Mit Blick auf die erfolgreiche Markenpolitik der E-Organisation erläuterte Hellmann die in den vergangenen zwei Jahren erarbeitete Weiterentwicklung der E-Marke. Es ist weiterhin oberstes Ziel, auf das Qualitätskonzept zu setzen. E-Marken-Betriebe werben daher demnächst mit dem Logo „Premium E-Marken-Betrieb“, das auf die überdurchschnittlich hohe Qualität der Dienstleistungen der Markenbetriebe hinweist. Gleichzeitig wurde aber auch die Sub-Marke „Innungs-Betrieb“ entwickelt, mit der Innungsmitglieder ihre Zugehörigkeit zur E-Organisation signalisieren können.

Politische Erfolge
Als Erfolg in der politischen Interessenvertretung des ZVEH hob Hellmann das Inkrafttreten des neuen Mängelgewährleistungsrechts hervor. Handwerkliche Unternehmen können nunmehr auch die Aus- und Wiedereinbau-Kosten im Gewährleistungsfall von der Vorhandelsstufe einfordern. ZDH und ZVEH hatten sich im Schulterschluss für die Änderungen stark gemacht. Die von den Herstellern befürchtete Flut von Gewährleistungsansprüchen blieb bislang aus. Hellmann betonte, dass der Abschluss der vom ZVEH angebotenen Haftungsübernahmevereinbarungen (HÜV) für die Industrie nach wie vor interessant ist, da mit der HÜV ein geregeltes Verfahren direkt zwischen Handwerksbetrieb und Hersteller geschaffen wird.

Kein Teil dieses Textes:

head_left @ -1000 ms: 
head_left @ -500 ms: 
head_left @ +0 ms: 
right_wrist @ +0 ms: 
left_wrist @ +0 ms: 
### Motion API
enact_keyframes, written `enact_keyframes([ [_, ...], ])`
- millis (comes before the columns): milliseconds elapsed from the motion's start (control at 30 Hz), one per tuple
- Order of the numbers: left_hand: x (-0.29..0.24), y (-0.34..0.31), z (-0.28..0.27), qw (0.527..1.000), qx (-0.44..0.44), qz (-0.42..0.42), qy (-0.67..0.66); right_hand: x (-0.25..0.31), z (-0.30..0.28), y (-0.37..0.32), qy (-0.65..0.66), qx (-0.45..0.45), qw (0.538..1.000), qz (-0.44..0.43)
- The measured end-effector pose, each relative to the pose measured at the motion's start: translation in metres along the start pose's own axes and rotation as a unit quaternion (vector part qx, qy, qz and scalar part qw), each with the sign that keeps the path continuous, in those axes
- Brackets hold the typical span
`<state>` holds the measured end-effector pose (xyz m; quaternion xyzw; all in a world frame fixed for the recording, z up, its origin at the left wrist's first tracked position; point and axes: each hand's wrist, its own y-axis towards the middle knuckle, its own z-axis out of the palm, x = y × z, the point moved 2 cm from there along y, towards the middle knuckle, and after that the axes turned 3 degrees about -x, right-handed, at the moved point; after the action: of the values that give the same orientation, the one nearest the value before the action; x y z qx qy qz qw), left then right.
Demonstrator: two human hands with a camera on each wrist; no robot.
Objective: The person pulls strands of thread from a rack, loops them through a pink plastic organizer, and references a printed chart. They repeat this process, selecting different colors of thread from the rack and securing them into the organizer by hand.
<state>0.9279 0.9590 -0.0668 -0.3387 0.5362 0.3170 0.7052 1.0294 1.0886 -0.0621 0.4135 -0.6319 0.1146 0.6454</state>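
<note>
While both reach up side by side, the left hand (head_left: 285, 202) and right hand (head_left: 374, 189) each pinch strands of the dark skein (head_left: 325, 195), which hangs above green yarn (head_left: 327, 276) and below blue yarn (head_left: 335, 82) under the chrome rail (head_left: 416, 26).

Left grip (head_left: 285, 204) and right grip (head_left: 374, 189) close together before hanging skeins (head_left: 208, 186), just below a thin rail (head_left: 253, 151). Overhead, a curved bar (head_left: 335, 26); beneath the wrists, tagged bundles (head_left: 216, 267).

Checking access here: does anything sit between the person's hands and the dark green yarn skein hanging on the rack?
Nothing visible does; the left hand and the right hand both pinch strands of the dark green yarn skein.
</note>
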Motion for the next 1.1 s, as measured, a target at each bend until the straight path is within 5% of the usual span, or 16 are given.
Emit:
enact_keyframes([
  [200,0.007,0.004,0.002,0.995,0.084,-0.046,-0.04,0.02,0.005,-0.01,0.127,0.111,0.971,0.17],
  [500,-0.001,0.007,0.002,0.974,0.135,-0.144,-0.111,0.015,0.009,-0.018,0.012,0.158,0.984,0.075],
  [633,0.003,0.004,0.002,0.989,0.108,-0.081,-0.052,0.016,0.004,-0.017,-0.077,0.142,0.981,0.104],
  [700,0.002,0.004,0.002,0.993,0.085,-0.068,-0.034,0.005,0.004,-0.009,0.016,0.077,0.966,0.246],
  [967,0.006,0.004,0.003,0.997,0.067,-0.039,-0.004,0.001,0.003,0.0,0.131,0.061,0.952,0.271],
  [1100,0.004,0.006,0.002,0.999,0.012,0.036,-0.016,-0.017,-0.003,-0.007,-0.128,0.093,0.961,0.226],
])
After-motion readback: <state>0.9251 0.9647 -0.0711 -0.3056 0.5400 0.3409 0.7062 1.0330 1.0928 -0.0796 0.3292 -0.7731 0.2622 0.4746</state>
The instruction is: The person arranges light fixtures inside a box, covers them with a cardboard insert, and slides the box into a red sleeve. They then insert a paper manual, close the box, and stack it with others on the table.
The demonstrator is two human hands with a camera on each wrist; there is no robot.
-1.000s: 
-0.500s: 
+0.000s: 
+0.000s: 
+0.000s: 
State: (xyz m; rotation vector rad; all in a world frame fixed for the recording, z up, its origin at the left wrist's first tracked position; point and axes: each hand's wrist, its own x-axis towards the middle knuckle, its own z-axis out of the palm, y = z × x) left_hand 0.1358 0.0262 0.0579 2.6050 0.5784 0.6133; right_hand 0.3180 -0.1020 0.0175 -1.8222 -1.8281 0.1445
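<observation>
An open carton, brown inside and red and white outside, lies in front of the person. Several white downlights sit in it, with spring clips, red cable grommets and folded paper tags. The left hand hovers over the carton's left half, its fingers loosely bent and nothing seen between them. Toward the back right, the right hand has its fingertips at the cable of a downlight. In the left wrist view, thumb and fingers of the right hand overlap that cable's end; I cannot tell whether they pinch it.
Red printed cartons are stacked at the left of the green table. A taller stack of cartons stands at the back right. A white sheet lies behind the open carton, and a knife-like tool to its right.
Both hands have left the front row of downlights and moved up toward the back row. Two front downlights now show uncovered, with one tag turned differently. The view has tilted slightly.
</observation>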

Mit Blick auf den Koalitionsvertrag warnte Hellmann, die Bedeutung der Gebäudetechnik nicht aus den Augen zu verlieren. Das Gelingen der Energiewende, der Sektorenkopplung und die „Smartifizierung des Alltags“ ließen sich nur mit modernster Gebäudetechnik erreichen.

„Wo bleibe ich?“
Bei der Jahrestagung stieß auch das Unternehmerinnenforum auf Begeisterung. Im  Workshop „Die Mammut-Rolle der Frau im Familienunternehmen – Wo bleibe ich dabei?“ analysierten die Teilnehmerinnen den unternehmerischen Alltag, in dem mitarbeitende Familienmitglieder fast immer eine Doppelrolle ausfüllen müssen. Ausgehende vom Wissen aus der Glücks- und Zufriedenheitsforschung und aus den Erkenntnissen der modernen Gehirnforschung erarbeiteten die Teilnehmerinnen in entspannter Atmosphäre ihre Möglichkeiten, selber gesund, zufrieden und von eigenen Werten angetrieben zu leben.

Die nächste Jahrestagung des ZVEH findet vom 12. bis 14. Juni 2019 in Berlin statt.